Nothing had been touched in his two-room flat, yet something was different. A powder-grey hue, as though someone had just left but their frosty breath was still there. He went into the bedroom, put down his bag and fished out the unopened carton of cigarettes. Everything was the same there, grey as the skin of a two-day-old corpse. He fell back onto the bed. Closed his eyes. Greeted the familiar sounds. Such as the drip from the hole in the gutter onto the lead flashing around the window frame. It wasn’t the slow, comforting drip-drip from the ceiling in Hong Kong, but a feverish drumming, somewhere in the transition between dripping and running water, like a reminder that time was passing, the seconds were racing, the end of a number line was approaching. It had made him think of La Linea, the Italian cartoon figure who after four minutes always ended up falling off the edge of the cartoonist’s line into oblivion.
Harry knew that there was a half-full bottle of Jim
Beam in the cupboard under the sink. Knew that he could start where he had left off in this flat. Shit, he had been wrecked even before he got into the taxi to the airport that day several months ago. No wonder he had not managed to drag himself to Manila.

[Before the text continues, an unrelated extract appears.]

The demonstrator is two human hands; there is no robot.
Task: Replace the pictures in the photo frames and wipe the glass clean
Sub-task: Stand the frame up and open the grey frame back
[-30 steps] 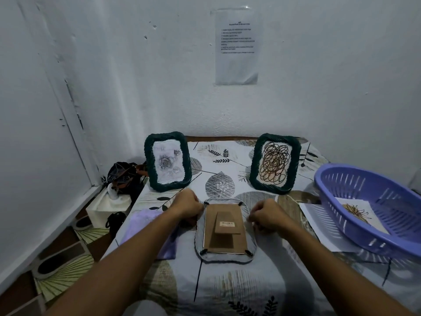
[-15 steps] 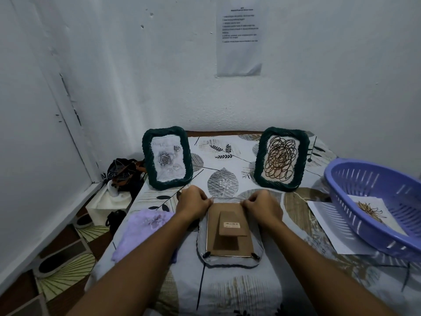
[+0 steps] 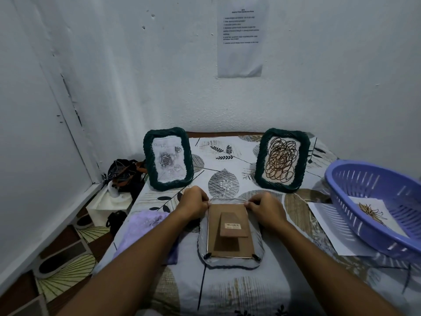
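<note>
- White plastered walls close off a corner, and a table draped in a leaf-printed grey cloth (image 3: pixel 227 290) runs from the person's body out past both hands.
- Right of the right hand sits a round lilac slotted plastic basket (image 3: pixel 376 213) holding a printed sheet, with another white sheet under its near edge.
- Beyond the hands, two dark green woven-rim photo frames stand upright: one with a grey rose drawing (image 3: pixel 168 158) past the left hand, one with a brown scribble picture (image 3: pixel 282 159) past the right.
- Just left of the left forearm lies a crumpled lilac wiping cloth (image 3: pixel 145 226).
- Between the hands, face down, lies the pale grey ribbed oval photo frame (image 3: pixel 231 233); its long axis runs straight away from the person, brown cardboard backing and folded stand uppermost, with small dark clips showing at the two near corners.
- Both hands meet its far end, one per corner and equally near; loosening the backing there looks like the step in hand.
- Left hand (image 3: pixel 195 204) is curled, fingertips pinching at the far-left corner.
- Right hand (image 3: pixel 265 208) is curled likewise, pinching at the far-right corner; what exactly each pinches is too small to tell.
</note>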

He could go straight into the kitchen now and pour the contents down the sink.
Harry groaned.
Wondering who she resembled was so much nonsense. He knew who she resembled. She resembled Rakel. They all resembled Rakel.
7
Gallows
‘But I’m scared, Rasmus,’ said Marit Olsen. ‘That’s what I am!’
‘I know,’ said Rasmus Olsen, in that muted, congenial voice that had accompanied and comforted his wife for more than twenty-five years through political decisions, driving tests, bouts of fury and the odd panic attack. ‘It’s just natural,’ he said, putting his arm round her. ‘You work hard, you have a lot on your mind. Your brain doesn’t have any spare capacity to shut out that kind of thought.’
‘That kind of thought?’ she said, turning to face him on the sofa. She had lost interest in the DVD they were watching – Love Actually – a long time before. ‘That kind of thought, that kind of rubbish, is that what you mean?’
‘The important thing is not what I think,’ he said, his fingertips poised to touch. ‘The important-’
‘-thing is what you think,’ she mimicked. ‘For Christ’s sake, Rasmus, you’ve gotta stop watching that Dr Phil show.’
He released a silky smooth chuckle. ‘I’m just saying that you, as a member of Stortinget, can obviously ask for a bodyguard to accompany you if you feel threatened. But is that what you want?’